MIT has developed and tested a self-driving scooter. Let us see about it in this video.
At MIT’s 2016 Open House last spring, more than 100 visitors took rides on an autonomous mobility scooter in a trial of software designed by researchers from MIT’s Computer Science and Artificial Intelligence Laboratory (CSAIL), the National University of Singapore, and the Singapore-MIT Alliance for Research and Technology (SMART).
The researchers had previously used the same sensor configuration and software in trials of autonomous cars and golf carts, so the new trial completes the demonstration of a comprehensive autonomous mobility system. A mobility-impaired user could, use a scooter to get down the hall and through the lobby of an apartment building, take a golf cart across the building’s parking lot, and pick up an autonomous car on the public roads.

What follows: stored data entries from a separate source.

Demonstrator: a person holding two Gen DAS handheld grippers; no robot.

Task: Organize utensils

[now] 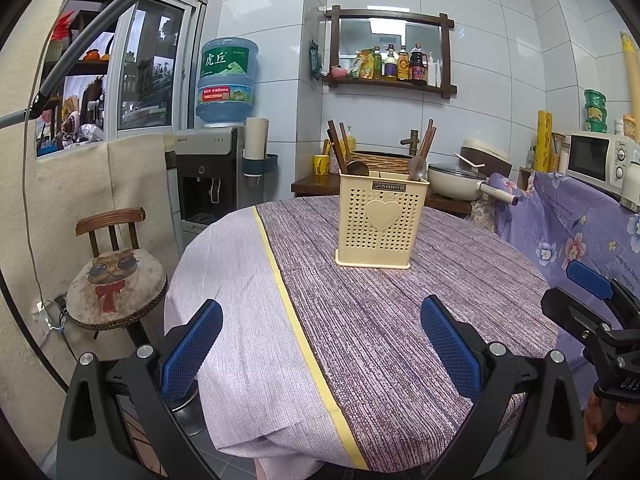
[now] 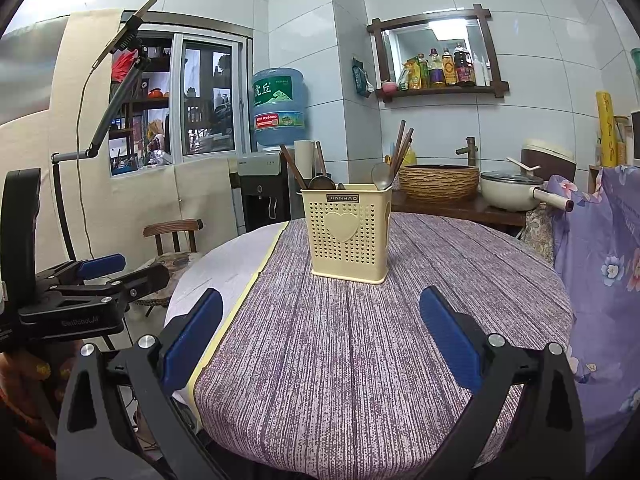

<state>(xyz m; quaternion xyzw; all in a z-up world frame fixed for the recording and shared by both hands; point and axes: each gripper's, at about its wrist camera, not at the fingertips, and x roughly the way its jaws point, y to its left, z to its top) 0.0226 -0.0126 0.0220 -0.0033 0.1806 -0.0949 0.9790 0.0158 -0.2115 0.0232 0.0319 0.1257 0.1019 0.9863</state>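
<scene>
A cream perforated utensil holder (image 1: 378, 224) (image 2: 349, 236) with a heart on its front stands upright on the round table (image 1: 400, 320) (image 2: 360, 360). Brown chopsticks (image 1: 338, 146) (image 2: 401, 146) and metal spoons (image 1: 417, 167) (image 2: 380, 176) stick out of its compartments. My left gripper (image 1: 322, 322) is open over the near table edge, well short of the holder, nothing between its blue pads. My right gripper (image 2: 320, 312) is open too, empty, also short of the holder. Each gripper shows at the side of the other's view.
A wooden chair (image 1: 114, 280) with a cat cushion stands left of the table. A water dispenser (image 1: 216, 176) is behind it. A side counter holds a woven basket (image 2: 438, 182) and a lidded pot (image 2: 510, 190). Purple floral fabric (image 2: 600, 260) hangs at the right.
</scene>
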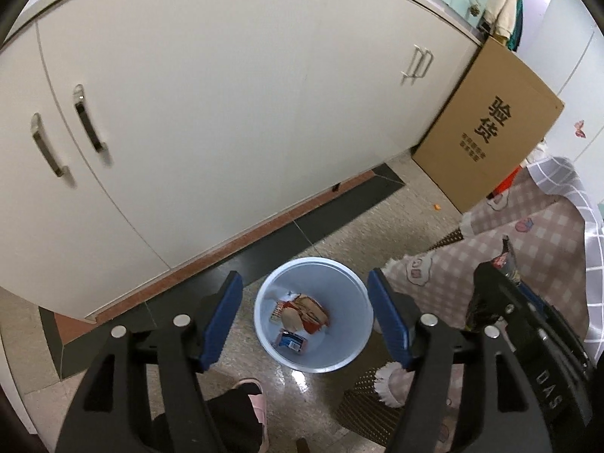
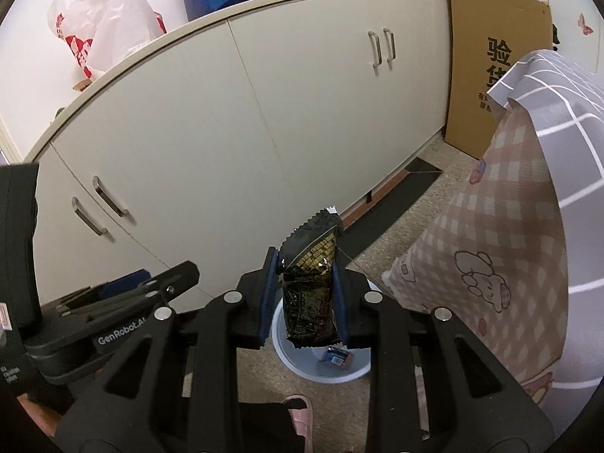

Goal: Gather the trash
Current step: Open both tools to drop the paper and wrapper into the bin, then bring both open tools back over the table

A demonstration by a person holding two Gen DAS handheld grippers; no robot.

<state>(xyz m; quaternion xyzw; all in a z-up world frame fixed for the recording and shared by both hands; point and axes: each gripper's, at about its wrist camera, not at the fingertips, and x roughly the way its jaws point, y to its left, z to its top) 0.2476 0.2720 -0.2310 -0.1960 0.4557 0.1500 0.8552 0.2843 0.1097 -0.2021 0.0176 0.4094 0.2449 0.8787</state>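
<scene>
A light blue trash bin (image 1: pixel 315 355) stands on the floor and holds an orange-red wrapper (image 1: pixel 305 311) and a small blue packet (image 1: pixel 291 341). My left gripper (image 1: pixel 305 315) is open and empty above the bin. My right gripper (image 2: pixel 304 294) is shut on a black and gold snack wrapper (image 2: pixel 309 287), held upright over the bin (image 2: pixel 321 372). In the left wrist view the right gripper (image 1: pixel 506 283) is at the right with the wrapper (image 1: pixel 485 294). The left gripper (image 2: pixel 151 287) shows at the left of the right wrist view.
White cabinets (image 1: pixel 226 113) run behind the bin. A cardboard box (image 1: pixel 487 128) leans at the right. A table with a pink checked cloth (image 1: pixel 528 241) stands to the right of the bin. A pink slipper (image 1: pixel 255 396) is below the bin. Bags (image 2: pixel 102 26) sit on the cabinet top.
</scene>
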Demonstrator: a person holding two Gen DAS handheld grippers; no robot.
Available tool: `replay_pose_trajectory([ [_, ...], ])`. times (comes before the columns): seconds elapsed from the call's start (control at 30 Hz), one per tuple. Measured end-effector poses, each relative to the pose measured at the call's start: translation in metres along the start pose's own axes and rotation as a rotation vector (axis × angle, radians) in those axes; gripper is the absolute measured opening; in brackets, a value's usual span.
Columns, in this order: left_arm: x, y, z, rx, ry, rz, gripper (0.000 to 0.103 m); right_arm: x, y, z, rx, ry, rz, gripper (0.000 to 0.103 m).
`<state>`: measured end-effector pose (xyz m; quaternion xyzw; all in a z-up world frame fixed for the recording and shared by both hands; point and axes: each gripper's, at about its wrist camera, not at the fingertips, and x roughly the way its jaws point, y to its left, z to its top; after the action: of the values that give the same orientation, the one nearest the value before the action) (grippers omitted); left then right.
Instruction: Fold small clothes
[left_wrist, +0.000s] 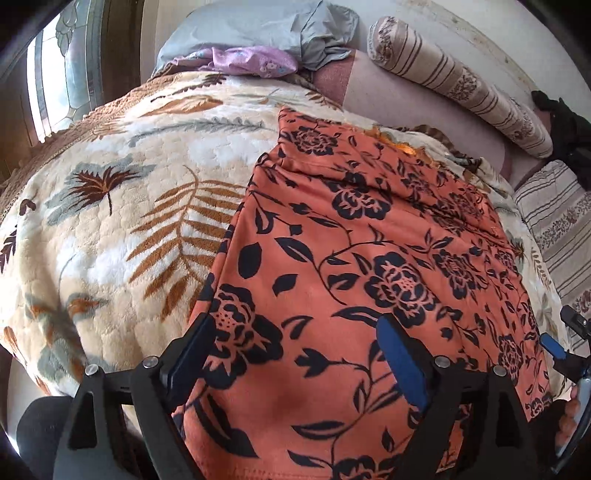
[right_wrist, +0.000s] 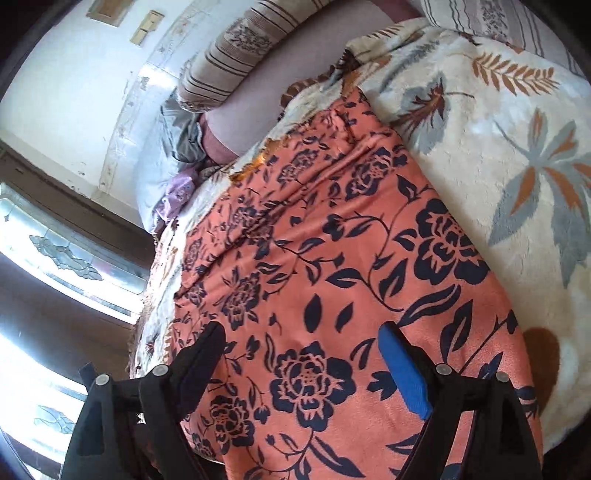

The new trial establishes that the researchers’ control algorithms work indoors as well as out
The researchers’ system includes several layers of software: low-level control algorithms that enable a vehicle to respond immediately to changes in its environment, such as a pedestrian darting across its path; route-planning algorithms; localization algorithms that the vehicle uses to determine its location on a map; map-building algorithms that it uses to construct the map in the first place; a scheduling algorithm that allocates fleet resources; and an online booking system that allows users to schedule rides
Using the same control algorithms for all types of vehicles — scooters, golf carts, and city cars — has several advantages. One is that it becomes much more practical to perform reliable analyses of the system’s overall performance.
Furthermore, with software uniformity, information that one vehicle acquires can easily be transferred to another. Before the scooter was shipped to MIT, it was tested in Singapore, where it used maps that had been created by the autonomous golf cart.
Finally, software uniformity means that the scheduling algorithm has more flexibility in its allocation of system resources. If an autonomous golf cart isn’t available to take a user across a public park, a scooter could fill in; if a city car isn’t available for a short trip on back roads, a golf cart might be.